Cette mission des CRTC auprès des collectivités territoriales est mise à mal par l'accroissement de leur champ d'activité à moyens constants. La programmation des contrôles doit désormais procéder à un panachage entre toutes les catégories d'organismes afin qu'il puisse être envisagé que chacun d'entre eux soit contrôlé un jour.
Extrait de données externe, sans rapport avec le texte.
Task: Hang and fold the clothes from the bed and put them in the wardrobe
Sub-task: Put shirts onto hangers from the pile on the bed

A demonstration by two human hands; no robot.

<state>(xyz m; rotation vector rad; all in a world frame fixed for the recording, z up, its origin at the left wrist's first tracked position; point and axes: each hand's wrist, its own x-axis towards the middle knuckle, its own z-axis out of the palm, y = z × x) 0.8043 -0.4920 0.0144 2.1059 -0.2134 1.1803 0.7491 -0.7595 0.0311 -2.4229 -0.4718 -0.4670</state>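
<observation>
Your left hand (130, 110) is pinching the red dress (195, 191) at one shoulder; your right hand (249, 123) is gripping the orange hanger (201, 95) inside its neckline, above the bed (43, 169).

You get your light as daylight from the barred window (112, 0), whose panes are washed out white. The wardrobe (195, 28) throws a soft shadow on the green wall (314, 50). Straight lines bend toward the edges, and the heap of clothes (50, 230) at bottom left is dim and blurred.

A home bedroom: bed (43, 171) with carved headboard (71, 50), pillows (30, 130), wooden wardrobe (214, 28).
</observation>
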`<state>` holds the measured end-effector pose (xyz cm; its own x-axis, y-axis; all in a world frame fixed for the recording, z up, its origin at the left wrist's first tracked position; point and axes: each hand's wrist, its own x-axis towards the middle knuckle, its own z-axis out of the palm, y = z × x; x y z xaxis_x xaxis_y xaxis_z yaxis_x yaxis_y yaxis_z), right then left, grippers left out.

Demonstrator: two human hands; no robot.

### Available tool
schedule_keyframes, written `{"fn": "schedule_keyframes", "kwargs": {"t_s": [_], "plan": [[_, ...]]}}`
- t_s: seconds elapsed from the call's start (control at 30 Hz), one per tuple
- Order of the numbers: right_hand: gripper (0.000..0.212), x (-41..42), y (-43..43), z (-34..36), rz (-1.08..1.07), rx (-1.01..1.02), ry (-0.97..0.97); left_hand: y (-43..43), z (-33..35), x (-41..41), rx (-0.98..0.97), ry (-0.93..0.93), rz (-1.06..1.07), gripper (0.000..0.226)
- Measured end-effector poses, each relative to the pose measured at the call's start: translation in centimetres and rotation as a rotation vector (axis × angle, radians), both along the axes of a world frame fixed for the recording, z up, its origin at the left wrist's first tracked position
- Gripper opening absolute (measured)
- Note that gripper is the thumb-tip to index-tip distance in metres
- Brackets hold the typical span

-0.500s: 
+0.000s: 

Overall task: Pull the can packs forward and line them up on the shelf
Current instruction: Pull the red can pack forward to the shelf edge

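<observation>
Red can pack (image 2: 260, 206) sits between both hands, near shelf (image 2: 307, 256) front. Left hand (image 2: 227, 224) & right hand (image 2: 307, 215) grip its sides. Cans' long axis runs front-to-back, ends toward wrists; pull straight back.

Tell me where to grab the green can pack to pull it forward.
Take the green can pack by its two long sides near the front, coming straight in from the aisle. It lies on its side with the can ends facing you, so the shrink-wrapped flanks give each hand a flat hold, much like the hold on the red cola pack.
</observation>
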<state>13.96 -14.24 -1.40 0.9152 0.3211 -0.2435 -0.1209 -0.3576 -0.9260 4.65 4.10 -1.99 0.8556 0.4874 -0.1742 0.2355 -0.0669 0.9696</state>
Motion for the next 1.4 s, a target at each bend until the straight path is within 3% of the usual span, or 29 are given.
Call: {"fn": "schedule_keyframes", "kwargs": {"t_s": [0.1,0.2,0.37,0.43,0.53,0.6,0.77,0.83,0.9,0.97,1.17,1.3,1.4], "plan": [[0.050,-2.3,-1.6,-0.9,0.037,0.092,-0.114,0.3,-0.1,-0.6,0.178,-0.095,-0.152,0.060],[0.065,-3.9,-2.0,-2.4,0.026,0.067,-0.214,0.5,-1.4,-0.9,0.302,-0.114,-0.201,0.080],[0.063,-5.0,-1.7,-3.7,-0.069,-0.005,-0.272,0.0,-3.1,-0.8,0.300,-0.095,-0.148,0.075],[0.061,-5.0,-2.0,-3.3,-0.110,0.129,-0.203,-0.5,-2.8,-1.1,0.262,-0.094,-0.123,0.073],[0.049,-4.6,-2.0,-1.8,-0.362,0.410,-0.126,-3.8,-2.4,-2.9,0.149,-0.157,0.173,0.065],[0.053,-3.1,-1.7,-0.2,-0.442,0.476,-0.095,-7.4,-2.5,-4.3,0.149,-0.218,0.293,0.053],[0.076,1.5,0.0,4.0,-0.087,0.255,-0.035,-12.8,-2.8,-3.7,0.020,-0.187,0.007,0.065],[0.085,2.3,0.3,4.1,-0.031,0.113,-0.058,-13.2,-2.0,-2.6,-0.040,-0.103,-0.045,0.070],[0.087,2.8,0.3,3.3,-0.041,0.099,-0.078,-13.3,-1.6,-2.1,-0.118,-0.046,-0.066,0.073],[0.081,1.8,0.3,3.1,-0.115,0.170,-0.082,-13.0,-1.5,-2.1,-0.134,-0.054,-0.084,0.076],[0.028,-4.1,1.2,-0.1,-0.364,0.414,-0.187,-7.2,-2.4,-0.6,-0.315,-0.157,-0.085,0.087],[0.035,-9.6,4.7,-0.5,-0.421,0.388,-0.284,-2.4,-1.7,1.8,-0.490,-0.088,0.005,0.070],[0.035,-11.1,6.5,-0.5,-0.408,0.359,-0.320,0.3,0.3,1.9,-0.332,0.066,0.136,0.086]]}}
Par exemple, s'agissant des Hauts-de-France, l'extension des compétences pour y intégrer les établissements et services médico-sociaux privés suppose d'intégrer chaque année 4 ou 5 établissements par an, alors que le ressort de la chambre en comporte 400 à 500. À l'échelle nationale, cela concerne potentiellement plusieurs dizaines de milliers d'établissements supplémentaires (38 000 dont 36 000 ESMS et 2 000 établissements privés), tant pour la Cour des comptes que pour les chambres régionales et territoriales des comptes.

Il résulte de cette situation à la fois une « priorisation » des travaux , qui se traduit par le fait que les programmes de contrôle doivent devenir de plus en plus fins et permettre une concentration des contrôles sur les situations qui présentent le plus de risques, et un véritable effet d'éviction sur les missions traditionnelles des juridictions financières, et en particulier sur le contrôle budgétaire.

2. Une multiplication des organismes à contrôler

Au-delà de l'élargissement des champs d'intervention des juridictions financières - expérimentation de la certification des comptes, contrôle des établissements et services médico-sociaux de santé privé et recours accru aux formations inter-juridictions -, un autre phénomène vient alourdir encore leurs tâches de contrôle : la multiplication des satellites des entités contrôlées.

Lors de son audition, le président de la chambre régionale des comptes Provence-Alpes-Côte-d'Azur a ainsi souhaité attirer l'attention de votre rapporteur sur les deux points suivants :

- de nombreux contrôles doivent être étendus à des sociétés publiques locales (SPL) lesquelles disposent d'une forte autonomie et bénéficient de transferts de patrimoine importants, notamment en foncier ; ces sociétés méritent d'autant plus que la chambre s'y intéresse que le préfet ne contrôle que la création de ces sociétés et non les transferts d'actifs qui interviennent ;

- les établissements et services médico-sociaux privés sont composés de myriade de sociétés privées (sociétés civiles immobilières, sociétés civiles de moyens, etc .) qu'il convient de contrôler en même temps que la clinique à proprement parler, sans d'ailleurs pouvoir remonter à la société mère qui perçoit les redevances.

La chambre régionale des comptes PACA a entrepris de mettre en place un réseau d'alerte avec l'agence régionale de santé et la direction régionale des finances publiques pour avoir une vision globale de ces satellites qui ne sont pas recensés.

La « floraison » de ces entités multiples a un impact non négligeable sur la programmation des chambres régionales des comptes.


* 33 Voir note de présentation de M. Jacques Genest.

* 34 Article L. 243-9 du code des juridictions financières, pour les chambres régionales des comptes.

* 35 Loi n° 2001-1248 du 21 décembre 2001 relative aux chambres régionales des comptes et à la Cour des comptes.